Three years later, in 1971, Earl Mountbatten, the son of the Tsarina’s sister Victoria, continued to blame Lloyd George, rather than the King, breezily telling an interviewer: ‘Oh yes, in the early days he discussed it with my mother, he was very anxious to offer them asylum over here, but the government, the Prime Minister, Lloyd George, was understandably opposed on political grounds at the time of the war and I think it would have been very difficult therefore to go against him.’
The matter was finally laid to rest in 1983, with the publication of Kenneth Rose’s biography of George V. Here, the woeful correspondence between Stamfordham and Balfour was quoted in full. There is no ambiguity in Rose’s chilling conclusion: ‘The King’s volte-face was complete. With the concurrence of his ministers, he had ensured that, whatever else might happen to his Russian cousins, they should
not set foot in England. The original offer of asylum, to which both sovereign and Prime Minister had subscribed, was a dead letter.’
When Rose asked the Queen for permission to print the papers, she had gamely responded: ‘Let him publish.’ The Queen Mother had not been so equable, dropping Rose from her lunch party list. Her private secretary told Rose: ‘Your chances of an MVO [Member of the Victorian Order] have just floated out to 50 to 1.’

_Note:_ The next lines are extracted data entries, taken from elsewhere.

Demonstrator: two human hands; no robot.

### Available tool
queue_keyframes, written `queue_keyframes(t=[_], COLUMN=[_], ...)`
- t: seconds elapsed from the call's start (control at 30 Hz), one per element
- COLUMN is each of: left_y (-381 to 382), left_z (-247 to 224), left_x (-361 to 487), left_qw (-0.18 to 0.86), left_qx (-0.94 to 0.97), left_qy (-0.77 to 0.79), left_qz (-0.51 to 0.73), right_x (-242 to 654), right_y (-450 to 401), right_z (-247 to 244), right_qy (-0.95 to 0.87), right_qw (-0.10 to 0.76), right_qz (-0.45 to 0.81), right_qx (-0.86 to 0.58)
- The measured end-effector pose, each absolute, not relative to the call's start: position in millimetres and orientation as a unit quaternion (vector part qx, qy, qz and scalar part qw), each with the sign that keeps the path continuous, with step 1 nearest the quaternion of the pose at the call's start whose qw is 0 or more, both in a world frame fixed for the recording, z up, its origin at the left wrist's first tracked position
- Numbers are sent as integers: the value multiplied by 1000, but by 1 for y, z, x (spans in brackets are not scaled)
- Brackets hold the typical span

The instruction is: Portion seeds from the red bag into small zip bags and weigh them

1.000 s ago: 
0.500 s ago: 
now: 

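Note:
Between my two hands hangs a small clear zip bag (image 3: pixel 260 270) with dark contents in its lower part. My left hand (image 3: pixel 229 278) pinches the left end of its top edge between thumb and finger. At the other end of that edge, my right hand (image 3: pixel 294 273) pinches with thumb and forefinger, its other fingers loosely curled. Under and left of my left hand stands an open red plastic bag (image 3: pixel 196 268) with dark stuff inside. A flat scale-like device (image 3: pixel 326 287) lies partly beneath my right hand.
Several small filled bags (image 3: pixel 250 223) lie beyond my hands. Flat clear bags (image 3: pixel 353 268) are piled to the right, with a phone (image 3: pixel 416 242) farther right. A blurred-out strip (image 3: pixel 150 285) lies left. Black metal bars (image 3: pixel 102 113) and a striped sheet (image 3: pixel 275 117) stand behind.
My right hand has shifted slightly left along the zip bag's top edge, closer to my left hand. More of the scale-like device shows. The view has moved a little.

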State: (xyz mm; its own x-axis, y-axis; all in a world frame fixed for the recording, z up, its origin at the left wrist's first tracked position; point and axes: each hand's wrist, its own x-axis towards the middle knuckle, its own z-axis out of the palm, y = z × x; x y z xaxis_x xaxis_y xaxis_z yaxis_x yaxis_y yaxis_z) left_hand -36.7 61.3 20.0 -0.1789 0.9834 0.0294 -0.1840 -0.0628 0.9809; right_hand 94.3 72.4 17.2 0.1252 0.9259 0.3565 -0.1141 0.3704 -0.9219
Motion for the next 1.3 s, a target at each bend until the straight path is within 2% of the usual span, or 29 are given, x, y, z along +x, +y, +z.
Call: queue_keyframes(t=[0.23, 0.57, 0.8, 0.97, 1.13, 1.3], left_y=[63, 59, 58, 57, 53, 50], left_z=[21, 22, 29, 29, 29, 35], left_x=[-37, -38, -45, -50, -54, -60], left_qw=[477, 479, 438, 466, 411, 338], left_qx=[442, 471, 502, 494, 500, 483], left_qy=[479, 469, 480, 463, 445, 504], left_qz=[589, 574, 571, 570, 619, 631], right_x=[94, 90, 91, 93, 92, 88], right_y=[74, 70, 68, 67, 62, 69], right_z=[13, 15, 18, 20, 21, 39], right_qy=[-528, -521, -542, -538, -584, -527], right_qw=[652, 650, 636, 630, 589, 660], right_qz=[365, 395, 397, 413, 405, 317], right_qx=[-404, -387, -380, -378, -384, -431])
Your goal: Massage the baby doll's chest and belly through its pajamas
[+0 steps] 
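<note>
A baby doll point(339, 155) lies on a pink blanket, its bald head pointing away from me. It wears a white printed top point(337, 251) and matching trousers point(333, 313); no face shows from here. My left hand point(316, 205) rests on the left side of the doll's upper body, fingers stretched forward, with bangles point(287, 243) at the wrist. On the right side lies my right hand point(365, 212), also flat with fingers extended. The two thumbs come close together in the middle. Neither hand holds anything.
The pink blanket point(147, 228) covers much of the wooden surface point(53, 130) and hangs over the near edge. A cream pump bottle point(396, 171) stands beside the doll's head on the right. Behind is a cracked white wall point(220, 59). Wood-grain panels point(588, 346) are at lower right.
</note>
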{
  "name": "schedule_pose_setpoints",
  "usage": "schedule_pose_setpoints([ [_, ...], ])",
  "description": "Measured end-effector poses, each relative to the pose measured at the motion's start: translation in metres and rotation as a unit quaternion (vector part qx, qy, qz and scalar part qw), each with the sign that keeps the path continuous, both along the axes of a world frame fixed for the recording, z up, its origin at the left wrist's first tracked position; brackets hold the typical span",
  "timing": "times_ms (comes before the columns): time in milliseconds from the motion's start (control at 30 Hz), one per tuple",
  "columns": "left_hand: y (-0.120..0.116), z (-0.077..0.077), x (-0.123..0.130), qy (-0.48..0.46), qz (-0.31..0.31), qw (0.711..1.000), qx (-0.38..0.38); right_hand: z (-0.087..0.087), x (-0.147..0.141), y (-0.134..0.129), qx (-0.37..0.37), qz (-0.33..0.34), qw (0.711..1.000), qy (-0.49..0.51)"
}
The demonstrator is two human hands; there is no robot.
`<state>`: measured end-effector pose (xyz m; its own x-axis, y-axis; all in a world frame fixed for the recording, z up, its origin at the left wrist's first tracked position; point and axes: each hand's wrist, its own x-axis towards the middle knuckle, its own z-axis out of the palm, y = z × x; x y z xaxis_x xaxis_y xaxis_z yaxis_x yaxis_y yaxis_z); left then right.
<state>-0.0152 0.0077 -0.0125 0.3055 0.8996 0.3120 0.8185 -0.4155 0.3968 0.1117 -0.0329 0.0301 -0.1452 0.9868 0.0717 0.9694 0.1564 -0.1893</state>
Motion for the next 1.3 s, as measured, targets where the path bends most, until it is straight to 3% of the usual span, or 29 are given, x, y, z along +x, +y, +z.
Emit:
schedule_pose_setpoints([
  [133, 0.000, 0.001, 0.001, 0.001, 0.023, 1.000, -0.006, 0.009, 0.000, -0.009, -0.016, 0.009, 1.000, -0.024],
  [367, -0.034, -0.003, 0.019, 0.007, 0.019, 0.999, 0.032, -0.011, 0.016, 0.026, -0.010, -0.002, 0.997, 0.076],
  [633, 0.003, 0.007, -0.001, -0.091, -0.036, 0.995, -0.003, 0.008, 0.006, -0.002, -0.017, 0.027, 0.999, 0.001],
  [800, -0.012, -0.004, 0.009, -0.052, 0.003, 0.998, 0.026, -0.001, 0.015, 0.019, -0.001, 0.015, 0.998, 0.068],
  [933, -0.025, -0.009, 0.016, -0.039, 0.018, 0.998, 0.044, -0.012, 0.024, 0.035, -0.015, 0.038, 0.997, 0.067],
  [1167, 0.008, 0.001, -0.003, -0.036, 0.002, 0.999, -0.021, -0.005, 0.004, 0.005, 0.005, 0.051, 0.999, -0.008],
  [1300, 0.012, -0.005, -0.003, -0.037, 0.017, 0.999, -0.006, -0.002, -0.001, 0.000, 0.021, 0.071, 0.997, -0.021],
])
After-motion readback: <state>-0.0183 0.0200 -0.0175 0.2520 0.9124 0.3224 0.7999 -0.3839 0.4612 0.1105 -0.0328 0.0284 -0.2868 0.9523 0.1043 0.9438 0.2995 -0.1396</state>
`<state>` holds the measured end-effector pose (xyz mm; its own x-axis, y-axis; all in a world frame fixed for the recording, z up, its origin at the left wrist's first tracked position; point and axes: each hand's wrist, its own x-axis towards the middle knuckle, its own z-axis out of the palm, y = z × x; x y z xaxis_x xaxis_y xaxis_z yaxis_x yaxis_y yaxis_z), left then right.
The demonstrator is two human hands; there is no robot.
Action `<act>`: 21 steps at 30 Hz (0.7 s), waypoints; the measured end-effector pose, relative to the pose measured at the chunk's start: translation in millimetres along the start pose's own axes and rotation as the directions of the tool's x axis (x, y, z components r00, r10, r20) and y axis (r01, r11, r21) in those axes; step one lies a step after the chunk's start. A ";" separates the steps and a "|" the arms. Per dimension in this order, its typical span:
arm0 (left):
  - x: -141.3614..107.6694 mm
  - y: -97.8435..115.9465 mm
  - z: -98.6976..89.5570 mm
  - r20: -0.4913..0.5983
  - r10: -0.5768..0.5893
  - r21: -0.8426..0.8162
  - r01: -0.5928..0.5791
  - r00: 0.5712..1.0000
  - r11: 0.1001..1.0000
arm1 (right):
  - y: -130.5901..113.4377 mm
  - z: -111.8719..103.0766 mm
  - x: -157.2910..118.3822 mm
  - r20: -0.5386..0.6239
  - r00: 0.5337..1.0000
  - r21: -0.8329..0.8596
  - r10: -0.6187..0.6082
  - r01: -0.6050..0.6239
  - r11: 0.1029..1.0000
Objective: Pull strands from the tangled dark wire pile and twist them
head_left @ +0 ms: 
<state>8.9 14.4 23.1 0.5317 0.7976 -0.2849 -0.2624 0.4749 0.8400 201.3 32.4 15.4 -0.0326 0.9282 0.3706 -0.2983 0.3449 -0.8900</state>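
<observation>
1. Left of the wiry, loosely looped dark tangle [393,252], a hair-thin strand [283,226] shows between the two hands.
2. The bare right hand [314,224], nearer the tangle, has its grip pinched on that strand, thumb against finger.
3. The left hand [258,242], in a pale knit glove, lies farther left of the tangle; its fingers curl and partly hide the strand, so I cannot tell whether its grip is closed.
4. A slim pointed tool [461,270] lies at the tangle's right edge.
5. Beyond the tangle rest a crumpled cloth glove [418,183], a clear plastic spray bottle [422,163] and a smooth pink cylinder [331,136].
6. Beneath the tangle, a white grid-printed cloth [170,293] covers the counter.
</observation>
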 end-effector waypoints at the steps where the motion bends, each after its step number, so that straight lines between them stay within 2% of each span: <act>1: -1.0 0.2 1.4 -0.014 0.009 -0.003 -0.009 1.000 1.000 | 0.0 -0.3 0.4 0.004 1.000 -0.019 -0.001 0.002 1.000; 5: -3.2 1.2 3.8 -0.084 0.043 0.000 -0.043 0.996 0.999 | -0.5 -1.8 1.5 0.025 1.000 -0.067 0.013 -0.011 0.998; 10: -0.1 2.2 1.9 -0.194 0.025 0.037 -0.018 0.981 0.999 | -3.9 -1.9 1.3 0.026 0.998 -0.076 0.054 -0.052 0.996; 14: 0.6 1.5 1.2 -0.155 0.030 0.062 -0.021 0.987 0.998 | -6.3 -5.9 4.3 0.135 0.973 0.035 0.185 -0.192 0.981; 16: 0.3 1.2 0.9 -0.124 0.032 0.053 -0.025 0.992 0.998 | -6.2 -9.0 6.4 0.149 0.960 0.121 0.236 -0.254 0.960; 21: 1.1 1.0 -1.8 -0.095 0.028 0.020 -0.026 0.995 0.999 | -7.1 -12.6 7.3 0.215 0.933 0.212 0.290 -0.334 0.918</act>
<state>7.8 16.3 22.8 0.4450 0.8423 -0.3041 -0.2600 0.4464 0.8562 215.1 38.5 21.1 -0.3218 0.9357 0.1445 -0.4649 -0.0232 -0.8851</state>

The controversial Tsarina may have played a large part in the King’s decision. The British royal family were worried about her German roots and what they saw as her mental instability. The historian Hugo Vickers refers mutedly to the ‘strain in nerves of the Hesse-Darmstadt family line, inherited in full by the Tsarina’. The unimaginative King may well have been haunted by the social implications of having his cousins in Britain, worried that his life would be subsumed in awkward social situations, a never-ending imperial tea party.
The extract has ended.